*Assignment*.
Leave out any picture and return the remaining listing below exactly as given.

── Exercise data ──

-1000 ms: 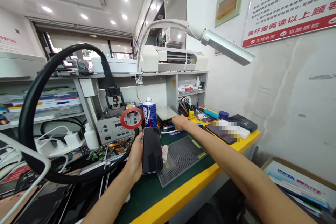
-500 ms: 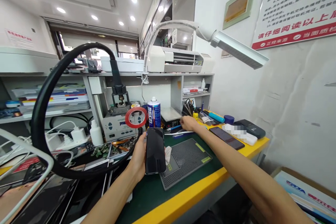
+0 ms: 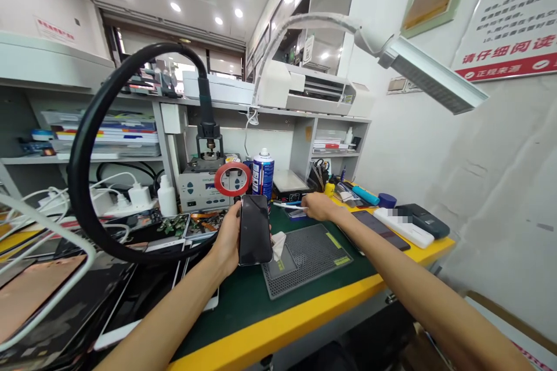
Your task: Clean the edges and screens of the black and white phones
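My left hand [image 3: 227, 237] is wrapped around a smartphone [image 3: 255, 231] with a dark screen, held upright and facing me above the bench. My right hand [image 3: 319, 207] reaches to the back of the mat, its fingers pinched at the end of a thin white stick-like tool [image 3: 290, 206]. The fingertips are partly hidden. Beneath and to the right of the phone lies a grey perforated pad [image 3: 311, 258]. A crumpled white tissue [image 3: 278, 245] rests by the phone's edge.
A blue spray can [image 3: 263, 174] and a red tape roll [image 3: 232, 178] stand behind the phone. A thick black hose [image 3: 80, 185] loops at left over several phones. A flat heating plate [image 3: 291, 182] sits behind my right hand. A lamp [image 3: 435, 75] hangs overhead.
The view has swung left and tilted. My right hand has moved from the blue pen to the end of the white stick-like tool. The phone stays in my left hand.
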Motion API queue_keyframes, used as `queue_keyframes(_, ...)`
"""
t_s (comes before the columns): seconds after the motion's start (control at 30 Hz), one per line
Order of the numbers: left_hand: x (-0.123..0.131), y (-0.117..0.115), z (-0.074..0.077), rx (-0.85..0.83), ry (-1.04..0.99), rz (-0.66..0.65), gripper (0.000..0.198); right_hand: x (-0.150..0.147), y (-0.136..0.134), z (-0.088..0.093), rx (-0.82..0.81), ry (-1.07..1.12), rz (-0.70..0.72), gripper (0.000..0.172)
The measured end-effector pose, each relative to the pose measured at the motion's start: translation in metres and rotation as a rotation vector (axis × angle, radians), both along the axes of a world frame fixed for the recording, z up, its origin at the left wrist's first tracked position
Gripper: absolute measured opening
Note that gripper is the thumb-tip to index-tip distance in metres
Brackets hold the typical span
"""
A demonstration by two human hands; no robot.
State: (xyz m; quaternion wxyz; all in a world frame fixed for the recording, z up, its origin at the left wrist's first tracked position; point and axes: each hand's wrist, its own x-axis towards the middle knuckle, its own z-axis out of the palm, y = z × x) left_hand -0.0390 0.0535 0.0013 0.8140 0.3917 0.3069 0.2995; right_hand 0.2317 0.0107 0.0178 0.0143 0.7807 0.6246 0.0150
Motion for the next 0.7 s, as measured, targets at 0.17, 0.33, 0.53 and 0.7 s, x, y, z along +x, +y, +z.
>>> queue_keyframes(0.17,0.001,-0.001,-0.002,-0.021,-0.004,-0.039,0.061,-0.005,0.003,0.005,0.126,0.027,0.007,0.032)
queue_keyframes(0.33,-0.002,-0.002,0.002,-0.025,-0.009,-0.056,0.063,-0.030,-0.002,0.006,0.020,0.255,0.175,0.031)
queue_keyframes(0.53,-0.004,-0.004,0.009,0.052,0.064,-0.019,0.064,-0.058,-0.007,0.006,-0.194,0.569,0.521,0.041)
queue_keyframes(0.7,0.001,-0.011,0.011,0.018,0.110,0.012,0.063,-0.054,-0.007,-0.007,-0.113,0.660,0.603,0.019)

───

*Result of the task*.
-1000 ms: 
-500 ms: 
+0 ms: 
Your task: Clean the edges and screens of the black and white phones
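My left hand [image 3: 227, 237] is wrapped around a smartphone [image 3: 255, 231] with a dark screen, held upright and facing me above the bench. My right hand [image 3: 319, 207] reaches to the back of the mat, its fingers pinched at the end of a thin white stick-like tool [image 3: 290, 206]. The fingertips are partly hidden. Beneath and to the right of the phone lies a grey perforated pad [image 3: 311, 258]. A crumpled white tissue [image 3: 278, 245] rests by the phone's edge.
A blue spray can [image 3: 263, 174] and a red tape roll [image 3: 232, 178] stand behind the phone. A thick black hose [image 3: 80, 185] loops at left over several phones. A flat heating plate [image 3: 291, 182] sits behind my right hand. A lamp [image 3: 435, 75] hangs overhead.
The view has swung left and tilted. My right hand has moved from the blue pen to the end of the white stick-like tool. The phone stays in my left hand.
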Motion API queue_keyframes, used as `queue_keyframes(_, ...)`
"""
t_s (comes before the columns): seconds after the motion's start (control at 30 Hz), one per line
Order of the numbers: left_hand: x (-0.123..0.131), y (-0.117..0.115), z (-0.074..0.077), rx (-0.85..0.83), ry (-1.04..0.99), rz (-0.66..0.65), gripper (0.000..0.198); right_hand: x (-0.150..0.147), y (-0.136..0.134), z (-0.088..0.093), rx (-0.82..0.81), ry (-1.07..1.12), rz (-0.70..0.72), gripper (0.000..0.172)
The measured end-effector pose, each relative to the pose measured at the motion's start: translation in metres and rotation as a rotation vector (axis × angle, radians), both along the axes of a world frame fixed for the recording, z up, its origin at the left wrist's first tracked position
Gripper: absolute measured opening
Note that gripper is the thumb-tip to index-tip distance in metres
Brackets hold the typical span
"""
A demonstration by two human hands; no robot.
State: (xyz m; quaternion wxyz; all in a world frame fixed for the recording, z up, its origin at the left wrist's first tracked position; point and axes: each hand's wrist, its own x-axis towards the middle knuckle, its own z-axis out of the palm, y = z × x) left_hand -0.0390 0.0535 0.0013 0.8140 0.3917 0.3069 0.2995; right_hand 0.2317 0.0107 0.0178 0.0143 0.7807 0.6246 0.0150
Motion for the next 0.7 s, as measured, targets at 0.17, 0.33, 0.53 and 0.7 s, x, y, z along +x, +y, +z.
>>> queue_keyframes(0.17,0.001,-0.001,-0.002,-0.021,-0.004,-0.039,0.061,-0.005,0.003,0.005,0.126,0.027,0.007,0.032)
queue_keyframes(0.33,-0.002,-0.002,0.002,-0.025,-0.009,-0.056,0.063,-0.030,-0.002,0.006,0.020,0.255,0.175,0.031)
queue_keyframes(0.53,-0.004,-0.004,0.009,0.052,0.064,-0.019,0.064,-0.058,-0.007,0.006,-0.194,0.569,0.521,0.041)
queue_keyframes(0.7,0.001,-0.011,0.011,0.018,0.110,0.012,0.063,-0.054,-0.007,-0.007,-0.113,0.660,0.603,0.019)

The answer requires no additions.